The House of Lords voted to throw out proposals for a complete ban on hunting with dogs last night in an act of defiance towards MPs who want to outlaw fox hunting.

Peers "disembowled" a bill banning hunting which had been sent to them by the House of Commons and reinstated clauses which would lead to the registering of hunts.

Earlier this year, MPs overwhelmingly rejected the Government's proposals to license hunts and, instead, backed a complete ban on hunting with dogs. But a cross-party coalition of peers united to try to prevent an overall ban coming into force in a series of votes which diluted the Commons' Bill.

Their move will almost certainly mean ministers employ the Parliament Act, a little used parliamentary device, to force the Bill on to the statute books.

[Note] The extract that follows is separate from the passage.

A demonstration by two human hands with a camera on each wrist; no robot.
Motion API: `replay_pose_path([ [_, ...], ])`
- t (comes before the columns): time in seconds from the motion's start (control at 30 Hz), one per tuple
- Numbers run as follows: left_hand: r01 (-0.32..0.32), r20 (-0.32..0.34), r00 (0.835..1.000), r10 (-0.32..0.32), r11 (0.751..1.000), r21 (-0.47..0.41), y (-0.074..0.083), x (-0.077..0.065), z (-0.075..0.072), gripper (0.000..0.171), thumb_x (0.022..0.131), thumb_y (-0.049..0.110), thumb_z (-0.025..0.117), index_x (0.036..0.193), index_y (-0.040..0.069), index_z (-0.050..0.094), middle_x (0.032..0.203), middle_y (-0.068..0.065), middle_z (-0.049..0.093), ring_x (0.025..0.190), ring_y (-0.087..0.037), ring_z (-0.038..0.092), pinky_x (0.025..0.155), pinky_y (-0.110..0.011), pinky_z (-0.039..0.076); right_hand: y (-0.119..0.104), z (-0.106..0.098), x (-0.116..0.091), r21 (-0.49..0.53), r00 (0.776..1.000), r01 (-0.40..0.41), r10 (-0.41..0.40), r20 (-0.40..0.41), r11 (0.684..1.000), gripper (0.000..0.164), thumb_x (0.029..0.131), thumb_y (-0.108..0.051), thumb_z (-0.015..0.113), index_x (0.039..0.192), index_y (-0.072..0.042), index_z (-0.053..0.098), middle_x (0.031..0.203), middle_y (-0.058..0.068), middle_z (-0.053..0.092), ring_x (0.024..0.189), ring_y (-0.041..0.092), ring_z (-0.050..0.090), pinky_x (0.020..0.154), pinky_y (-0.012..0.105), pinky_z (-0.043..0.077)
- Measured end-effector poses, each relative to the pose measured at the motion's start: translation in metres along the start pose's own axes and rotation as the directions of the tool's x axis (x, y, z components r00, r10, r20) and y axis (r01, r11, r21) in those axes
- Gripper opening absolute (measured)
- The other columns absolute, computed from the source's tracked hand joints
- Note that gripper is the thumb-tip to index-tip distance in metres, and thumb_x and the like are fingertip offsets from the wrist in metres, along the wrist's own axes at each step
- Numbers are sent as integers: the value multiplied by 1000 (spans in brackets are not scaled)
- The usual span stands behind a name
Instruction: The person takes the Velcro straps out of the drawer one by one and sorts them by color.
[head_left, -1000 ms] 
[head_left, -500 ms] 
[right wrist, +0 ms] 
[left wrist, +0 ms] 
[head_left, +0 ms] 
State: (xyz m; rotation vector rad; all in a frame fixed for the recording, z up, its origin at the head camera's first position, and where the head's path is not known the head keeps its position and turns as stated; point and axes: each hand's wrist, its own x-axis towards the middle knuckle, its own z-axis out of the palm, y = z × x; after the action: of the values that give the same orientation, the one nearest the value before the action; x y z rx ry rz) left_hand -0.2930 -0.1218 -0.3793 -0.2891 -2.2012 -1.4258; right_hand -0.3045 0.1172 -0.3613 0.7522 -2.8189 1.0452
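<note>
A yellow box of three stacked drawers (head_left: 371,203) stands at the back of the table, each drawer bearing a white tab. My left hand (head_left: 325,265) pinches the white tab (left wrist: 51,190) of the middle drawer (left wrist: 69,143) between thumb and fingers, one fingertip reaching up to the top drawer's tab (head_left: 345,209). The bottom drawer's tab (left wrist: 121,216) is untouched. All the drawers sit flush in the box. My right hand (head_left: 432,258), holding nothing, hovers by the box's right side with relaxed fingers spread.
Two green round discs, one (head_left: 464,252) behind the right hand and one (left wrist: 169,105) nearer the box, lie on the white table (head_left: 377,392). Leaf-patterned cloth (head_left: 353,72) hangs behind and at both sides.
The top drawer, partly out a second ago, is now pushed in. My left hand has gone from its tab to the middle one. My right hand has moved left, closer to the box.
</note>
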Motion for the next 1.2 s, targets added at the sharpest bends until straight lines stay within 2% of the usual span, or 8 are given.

In the Lords, Baroness Mallalieu, a Labour peer who supports hunting, argued that the Commons' proposals would "create a nightmare for the courts and a field day for the lawyers". The Labour peer was one of many who argued that ordinary dog owners could be criminalised if their dog chased a rabbit by the current proposals. Baroness Mallalieu argued that "someone who has released their dog in a public park could fall foul of this legislation." She backed an amendment to the Bill which would only make it a criminal offence to hunt with dogs if a person intended to do it.

Lord Crickhowell, a Tory peer, said he was worried what would happen if his daughter's dog chased rabbits. "It's a charming whippet," he said. "[But] when it sees a squirrel or a hare in the bracken, [the dog] becomes almost uncontrollable. I suspect the ordinary dog owner for exercising their dog may find themselves committing a criminal offence."

Lord Eden of Winton, a Tory, said he had suffered "a similar situation" when his dogs caught several rabbits suffering from myxomatosis.

Lord Hooson, a Liberal Democrat peer, spoke in favour of an amendment to the Bill to make hunting with dogs an offence if hunting was intentional. "Nobody should be convicted of an offence in this country unless it is absolutely proven that he or she has an intention with crossing that act of Parliament," he said.

Peers later voted to bring in registration of hunts, in a series of votes which will put them on a collision course with the House of Commons.

Lord Graham of Edmonton, a Labour peer and former government whip, argued in favour of retaining the Commons' Bill banning hunting.

He said hunt supporters wanted to "disembowel" the Bill received from MPs. "I have wanted all my life to see a piece of legislation with these words in it," he said.

Ministers made it clear they did not support peers' attempts to change the Bill.

Lord Whitty, the junior environment minister, said he did not want to accept the amendments being tabled by peers.

He said: "The idea that we have an alternative before us of the original Bill promoted by the Government as against the Bill presented by the Commons is not actually the truth. Because of that background and because of the decisions of the House of Commons and the attitude that this House has hitherto taken, and the amendments which are before us, which are, in effect, attempting to substitute an alternative view, I am not going to recommend to the House we accept any amendments ... at all."